Aim of the task
Restate the data that follows exactly as it stands, beginning with the first line and ending with the line that contains "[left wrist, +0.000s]".

Input for this task
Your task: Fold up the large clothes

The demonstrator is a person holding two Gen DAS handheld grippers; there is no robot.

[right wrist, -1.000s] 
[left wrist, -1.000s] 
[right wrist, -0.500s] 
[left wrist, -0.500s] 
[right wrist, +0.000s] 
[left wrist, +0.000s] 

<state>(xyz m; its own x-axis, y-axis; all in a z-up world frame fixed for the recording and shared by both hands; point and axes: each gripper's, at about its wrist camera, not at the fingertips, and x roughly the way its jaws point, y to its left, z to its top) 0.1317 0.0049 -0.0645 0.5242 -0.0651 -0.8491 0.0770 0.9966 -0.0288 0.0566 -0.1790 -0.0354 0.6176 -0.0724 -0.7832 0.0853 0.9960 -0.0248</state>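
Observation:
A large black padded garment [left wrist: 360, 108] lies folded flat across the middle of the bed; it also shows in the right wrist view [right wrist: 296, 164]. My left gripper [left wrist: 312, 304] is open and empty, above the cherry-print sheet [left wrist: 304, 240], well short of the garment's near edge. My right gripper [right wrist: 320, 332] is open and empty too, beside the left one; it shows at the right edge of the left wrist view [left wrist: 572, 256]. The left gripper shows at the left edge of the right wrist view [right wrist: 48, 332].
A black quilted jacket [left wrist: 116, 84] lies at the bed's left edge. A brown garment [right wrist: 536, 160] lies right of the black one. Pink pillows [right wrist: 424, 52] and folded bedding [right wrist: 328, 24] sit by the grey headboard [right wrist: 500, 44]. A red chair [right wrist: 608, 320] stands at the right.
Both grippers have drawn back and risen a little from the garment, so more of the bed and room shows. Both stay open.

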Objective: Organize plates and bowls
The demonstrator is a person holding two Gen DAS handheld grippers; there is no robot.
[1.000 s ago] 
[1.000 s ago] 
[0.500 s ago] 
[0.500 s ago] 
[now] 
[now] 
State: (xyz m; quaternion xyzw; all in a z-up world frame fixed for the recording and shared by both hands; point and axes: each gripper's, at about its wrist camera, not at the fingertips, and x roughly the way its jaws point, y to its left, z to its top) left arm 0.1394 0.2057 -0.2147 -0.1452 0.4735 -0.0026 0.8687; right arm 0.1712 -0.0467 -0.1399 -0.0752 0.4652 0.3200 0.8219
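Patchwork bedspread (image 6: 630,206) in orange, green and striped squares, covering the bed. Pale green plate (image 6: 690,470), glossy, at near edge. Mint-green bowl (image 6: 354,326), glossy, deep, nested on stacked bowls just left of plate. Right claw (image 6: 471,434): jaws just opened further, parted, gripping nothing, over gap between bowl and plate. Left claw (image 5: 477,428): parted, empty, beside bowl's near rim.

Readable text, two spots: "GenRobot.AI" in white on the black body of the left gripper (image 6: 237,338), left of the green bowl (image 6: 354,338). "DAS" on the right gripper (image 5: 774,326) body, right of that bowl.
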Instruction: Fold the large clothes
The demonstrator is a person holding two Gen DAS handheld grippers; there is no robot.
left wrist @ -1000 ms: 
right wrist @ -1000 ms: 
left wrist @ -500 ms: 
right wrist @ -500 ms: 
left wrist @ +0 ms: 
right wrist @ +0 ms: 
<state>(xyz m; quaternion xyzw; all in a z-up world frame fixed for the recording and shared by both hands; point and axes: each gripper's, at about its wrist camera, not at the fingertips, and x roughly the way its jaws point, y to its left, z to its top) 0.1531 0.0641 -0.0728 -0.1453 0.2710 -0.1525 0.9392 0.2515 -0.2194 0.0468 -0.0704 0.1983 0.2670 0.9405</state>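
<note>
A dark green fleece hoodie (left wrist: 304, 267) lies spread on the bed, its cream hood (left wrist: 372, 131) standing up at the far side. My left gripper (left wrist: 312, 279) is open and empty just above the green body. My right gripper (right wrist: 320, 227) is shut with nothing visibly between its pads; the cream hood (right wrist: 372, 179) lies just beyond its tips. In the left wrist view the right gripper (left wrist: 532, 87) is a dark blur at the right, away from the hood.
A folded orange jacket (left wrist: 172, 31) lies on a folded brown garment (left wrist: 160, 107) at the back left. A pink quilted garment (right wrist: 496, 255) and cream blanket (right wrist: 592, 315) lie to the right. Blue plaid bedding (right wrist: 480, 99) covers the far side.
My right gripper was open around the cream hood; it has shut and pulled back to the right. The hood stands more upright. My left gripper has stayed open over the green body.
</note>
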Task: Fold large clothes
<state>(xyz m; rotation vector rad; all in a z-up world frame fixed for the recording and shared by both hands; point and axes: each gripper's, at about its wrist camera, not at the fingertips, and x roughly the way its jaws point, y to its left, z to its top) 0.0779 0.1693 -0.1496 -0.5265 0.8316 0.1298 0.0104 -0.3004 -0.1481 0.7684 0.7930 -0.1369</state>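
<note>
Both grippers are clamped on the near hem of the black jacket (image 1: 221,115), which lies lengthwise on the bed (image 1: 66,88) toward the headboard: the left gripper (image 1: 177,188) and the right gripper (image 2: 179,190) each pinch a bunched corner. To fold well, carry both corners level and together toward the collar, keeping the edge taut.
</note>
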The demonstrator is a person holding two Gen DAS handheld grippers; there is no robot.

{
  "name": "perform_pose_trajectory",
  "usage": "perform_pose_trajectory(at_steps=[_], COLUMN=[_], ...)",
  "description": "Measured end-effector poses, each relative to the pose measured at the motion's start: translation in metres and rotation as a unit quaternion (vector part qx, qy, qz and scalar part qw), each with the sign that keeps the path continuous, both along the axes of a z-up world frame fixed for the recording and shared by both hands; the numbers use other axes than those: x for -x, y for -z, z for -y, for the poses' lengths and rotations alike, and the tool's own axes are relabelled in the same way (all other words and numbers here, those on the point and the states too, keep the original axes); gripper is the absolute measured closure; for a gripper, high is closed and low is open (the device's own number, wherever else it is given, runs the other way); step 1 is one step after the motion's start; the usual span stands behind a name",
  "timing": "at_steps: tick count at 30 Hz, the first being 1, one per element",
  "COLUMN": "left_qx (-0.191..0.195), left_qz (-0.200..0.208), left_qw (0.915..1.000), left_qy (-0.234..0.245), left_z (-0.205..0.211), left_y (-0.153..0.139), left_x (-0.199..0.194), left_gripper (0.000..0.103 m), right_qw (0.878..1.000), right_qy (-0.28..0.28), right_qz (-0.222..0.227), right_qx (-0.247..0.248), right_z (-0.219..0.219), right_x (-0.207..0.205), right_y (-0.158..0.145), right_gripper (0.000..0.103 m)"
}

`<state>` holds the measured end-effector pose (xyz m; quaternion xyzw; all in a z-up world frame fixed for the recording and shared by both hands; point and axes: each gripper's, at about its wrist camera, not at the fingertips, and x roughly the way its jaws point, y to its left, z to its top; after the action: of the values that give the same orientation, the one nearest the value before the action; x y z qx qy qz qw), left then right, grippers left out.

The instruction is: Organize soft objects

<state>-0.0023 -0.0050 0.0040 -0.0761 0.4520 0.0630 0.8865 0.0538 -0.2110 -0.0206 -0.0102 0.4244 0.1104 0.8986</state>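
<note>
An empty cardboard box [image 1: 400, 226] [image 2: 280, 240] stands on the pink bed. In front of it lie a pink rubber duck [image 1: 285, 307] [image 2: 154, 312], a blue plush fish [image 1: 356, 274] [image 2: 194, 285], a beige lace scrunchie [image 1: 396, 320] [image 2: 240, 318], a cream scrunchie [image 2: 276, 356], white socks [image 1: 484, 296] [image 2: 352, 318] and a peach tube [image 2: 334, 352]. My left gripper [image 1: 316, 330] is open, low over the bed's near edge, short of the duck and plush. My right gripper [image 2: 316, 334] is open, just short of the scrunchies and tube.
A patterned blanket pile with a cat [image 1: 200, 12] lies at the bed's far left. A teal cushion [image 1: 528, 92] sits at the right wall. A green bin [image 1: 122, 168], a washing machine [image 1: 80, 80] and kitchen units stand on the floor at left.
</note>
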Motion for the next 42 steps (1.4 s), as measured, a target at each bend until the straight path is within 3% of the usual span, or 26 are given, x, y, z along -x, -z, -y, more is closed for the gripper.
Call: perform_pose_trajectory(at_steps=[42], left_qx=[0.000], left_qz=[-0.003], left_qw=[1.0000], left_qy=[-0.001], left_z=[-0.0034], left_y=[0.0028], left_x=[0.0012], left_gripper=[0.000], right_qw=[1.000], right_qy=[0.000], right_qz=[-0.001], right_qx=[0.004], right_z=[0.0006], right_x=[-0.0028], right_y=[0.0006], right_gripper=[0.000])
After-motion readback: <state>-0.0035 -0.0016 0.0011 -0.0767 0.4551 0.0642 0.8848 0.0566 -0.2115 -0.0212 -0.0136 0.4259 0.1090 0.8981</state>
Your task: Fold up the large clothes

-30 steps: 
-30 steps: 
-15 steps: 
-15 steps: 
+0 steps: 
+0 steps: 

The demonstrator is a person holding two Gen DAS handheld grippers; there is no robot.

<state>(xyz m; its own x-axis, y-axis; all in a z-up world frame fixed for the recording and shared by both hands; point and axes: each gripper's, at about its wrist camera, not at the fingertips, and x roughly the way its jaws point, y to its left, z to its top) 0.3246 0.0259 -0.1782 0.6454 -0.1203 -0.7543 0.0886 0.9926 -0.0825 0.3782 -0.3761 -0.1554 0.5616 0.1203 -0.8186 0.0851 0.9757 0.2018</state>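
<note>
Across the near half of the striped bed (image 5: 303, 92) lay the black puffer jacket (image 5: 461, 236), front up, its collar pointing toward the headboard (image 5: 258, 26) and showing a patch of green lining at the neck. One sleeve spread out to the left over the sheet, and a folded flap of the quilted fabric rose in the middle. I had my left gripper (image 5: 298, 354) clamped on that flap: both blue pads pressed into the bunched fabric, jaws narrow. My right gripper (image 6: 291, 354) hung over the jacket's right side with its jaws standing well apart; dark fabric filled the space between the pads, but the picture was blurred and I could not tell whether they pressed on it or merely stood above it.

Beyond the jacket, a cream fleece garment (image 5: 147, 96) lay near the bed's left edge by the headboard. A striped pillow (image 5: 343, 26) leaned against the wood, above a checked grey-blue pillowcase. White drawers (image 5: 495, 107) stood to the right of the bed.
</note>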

Solution for this problem
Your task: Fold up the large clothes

The demonstrator is a person holding two Gen DAS handheld grippers; there is no robot.

[right wrist, -1.000s] 
[left wrist, -1.000s] 
[right wrist, -0.500s] 
[left wrist, -0.500s] 
[right wrist, +0.000s] 
[left wrist, +0.000s] 

The output given here is complete.